If you ask FCC Chairman Julius Genachowski, and legislators have, the FCC is in the midst of an ongoing regulatory reform effort that has included excising dozens of rules and dropping datacollection requirements.
That is certainly to be applauded, as we have for things like streamlining tower siting and pole-attachment rates and reducing data-collection burdens.
Props all around, but that is necessary branchpruning that still does not get at the root of the problem. The FCC reg book is full of the artifacts of a bygone century and a marketplace where regulatory silos were better suited to industries that could be defensibly divided into phone and wired and wireless.
Today, of course, Verizon is a phone company, and a wireless company and a multichannel video provider, while cable operators are delivering bundled services in all those areas and more. A holistic look at the marketplace, combined with regulatory humility and a dose of cost-benefit analysis, might do wonders, or at least give the FCC a fighting chance at keeping up with the speed of change and innovation. Too often the FCC appears to be firing at targets in the rearview mirror while the road ahead curves away from it—like putting any time or energy into maintaining broadcast ownership restrictions, but that is another editorial.
This may be the best chance in years for substantive change, since it is not just deregulatory Republicans calling for major review of regulations that could put a crimp in investment and job creation, the mantra of both sides of the aisle, though with different definitions of what that entails.
“The American people must be able to trust that their government is doing everything in its power to stop wasteful practices and earn a high return on every tax dollar that is spent.” That was not a Republican deregulatory reformer, but the president of the United States.
And after a period of uncertainty, given that independent agencies like the FCC were not subject to his mandate for reform plans, President Obama followed up to clarify that he meant for those agencies to come up with a plan, too, even if they technically only have to publish it rather than submit it to the White House.
Last week, Rep. Lamar Smith (R-Texas) introduced a bill that would put an even sharper point on the situation while trying to prevent the sort of 11th-hour edits, additions and deletions in important rulemakings, a bipartisan practice that has drawn the criticism of commissioners forced to vote on items they may not have had a chance to fully vet. It would update the Administrative Procedures Act, which is the rulebook of proper regulatory manners.

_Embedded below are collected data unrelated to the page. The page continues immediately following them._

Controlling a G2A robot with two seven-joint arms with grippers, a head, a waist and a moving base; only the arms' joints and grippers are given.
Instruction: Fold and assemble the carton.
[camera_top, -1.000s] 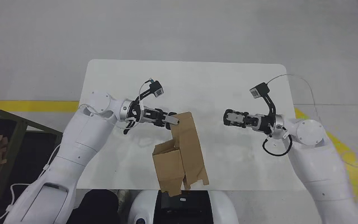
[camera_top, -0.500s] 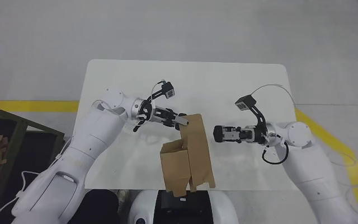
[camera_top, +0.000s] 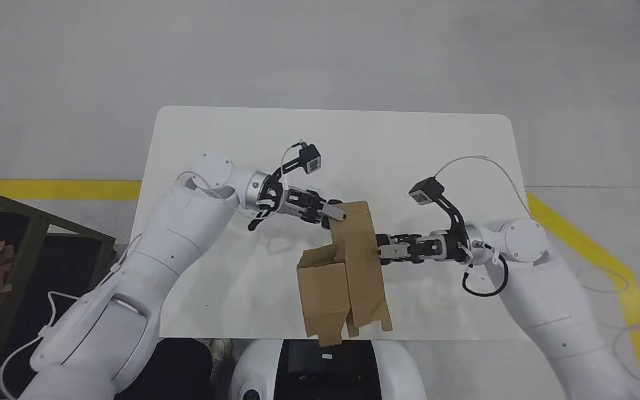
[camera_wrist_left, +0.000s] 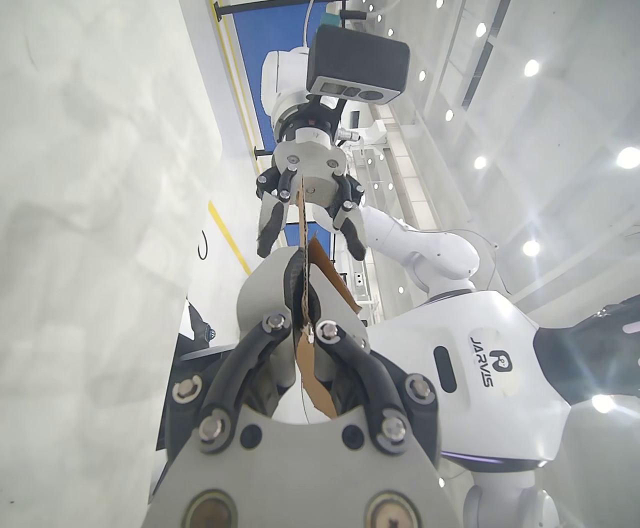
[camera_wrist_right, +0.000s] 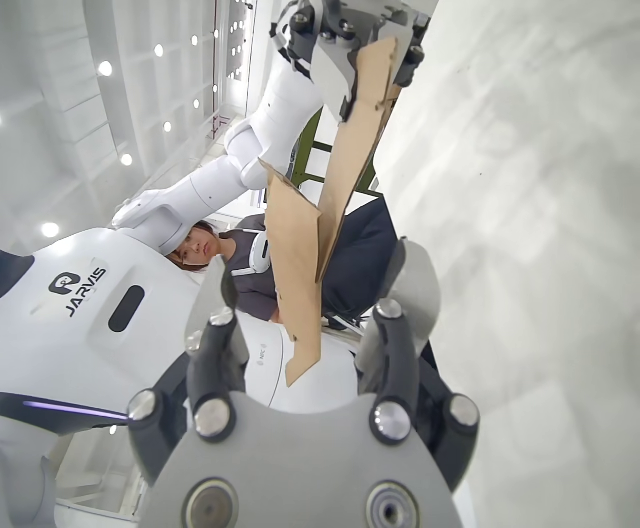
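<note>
Left jaws pinch the carton (camera_top: 355, 270) at 11 o'clock, right jaws wide at 3 o'clock; folding looks barely begun.

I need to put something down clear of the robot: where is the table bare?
The table's far strip, beyond the left arm and right arm, is bare edge to edge. Smaller free patches lie near the robot's edge, either side of the carton, between it and each arm. Crowded: the middle, where both arms' jaws meet the carton.

White table (camera_top: 430, 150), rounded corners, grey floor (camera_top: 300, 50) beneath.
</note>
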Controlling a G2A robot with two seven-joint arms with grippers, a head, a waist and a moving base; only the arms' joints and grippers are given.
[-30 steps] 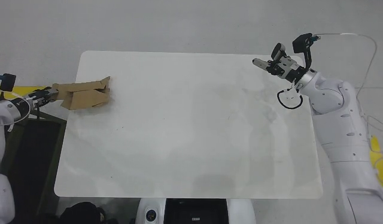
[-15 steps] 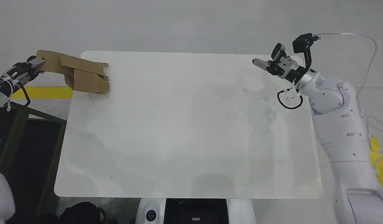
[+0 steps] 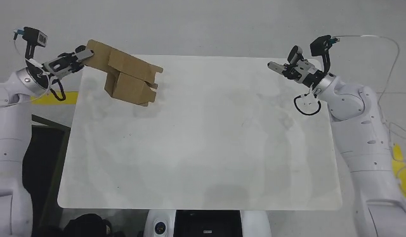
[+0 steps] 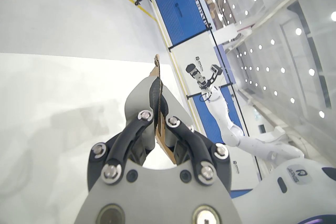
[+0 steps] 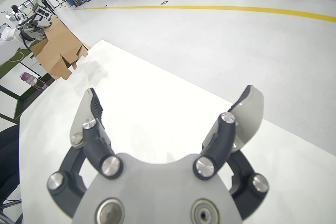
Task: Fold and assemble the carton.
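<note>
1. Left gripper (image 3: 87, 51), clamped on one edge of the carton (image 3: 130, 78), holds it over the far left corner of the table (image 3: 209, 154)
2. Carton half-opened; underside hidden from above
3. Right gripper (image 5: 170, 101), spread wide, empty, near the far right corner

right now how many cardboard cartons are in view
1. The partly folded cardboard carton hangs from the left gripper, which is shut on its edge, over the far left corner of the table. Nothing in view looks able to hide another.
</note>
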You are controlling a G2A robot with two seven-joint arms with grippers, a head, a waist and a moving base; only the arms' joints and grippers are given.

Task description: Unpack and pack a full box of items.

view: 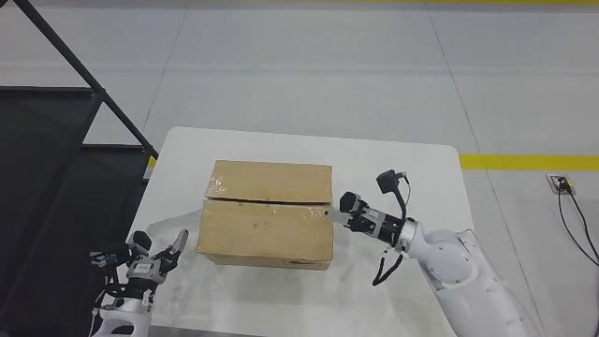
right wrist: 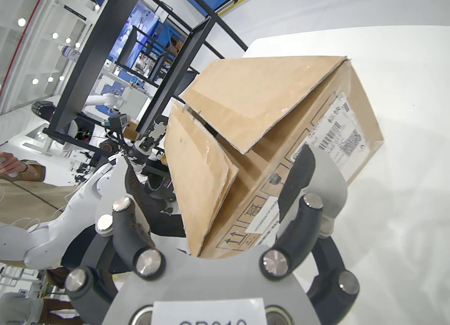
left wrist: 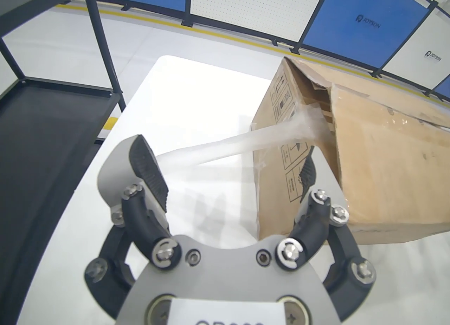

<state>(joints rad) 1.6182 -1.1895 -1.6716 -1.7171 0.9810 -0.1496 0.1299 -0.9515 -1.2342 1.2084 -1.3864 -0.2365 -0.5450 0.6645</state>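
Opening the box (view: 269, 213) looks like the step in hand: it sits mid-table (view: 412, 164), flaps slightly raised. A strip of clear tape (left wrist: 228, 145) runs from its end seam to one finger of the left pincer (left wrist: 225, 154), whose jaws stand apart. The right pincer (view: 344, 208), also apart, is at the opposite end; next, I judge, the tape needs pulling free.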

Smith and company want evidentiary hearings on high-impact bills, which they define as those with a potential cost to the economy of $1 billion. That seems a tough call to make, but if it is possible, we agree that those need to be able to clear a pretty high hurdle.
The bill would also require agencies to defend major rulemakings according to a higher standard than simply not being arbitrary and capricious. The courts have generally given deference to expert agencies, but that should not be a blank check.
For instance, the Supreme Court upheld the FCC’s profanity enforcement decision not because it was the right one, or even necessarily the constitutional one, and not because the FCC had provided “substantial evidence” standard for its decision, but essentially because it was not indefensible. This bill would hold the FCC to that higher “substantial evidence” for important rulemakings, which we would argue definitely should cover content calls that implicate the First Amendment, no matter what the cost-benefit analysis in dollars and cents is.
A lot of good reform ideas are being offered up. We only hope that some combination can unlock the power of good government under restrained management.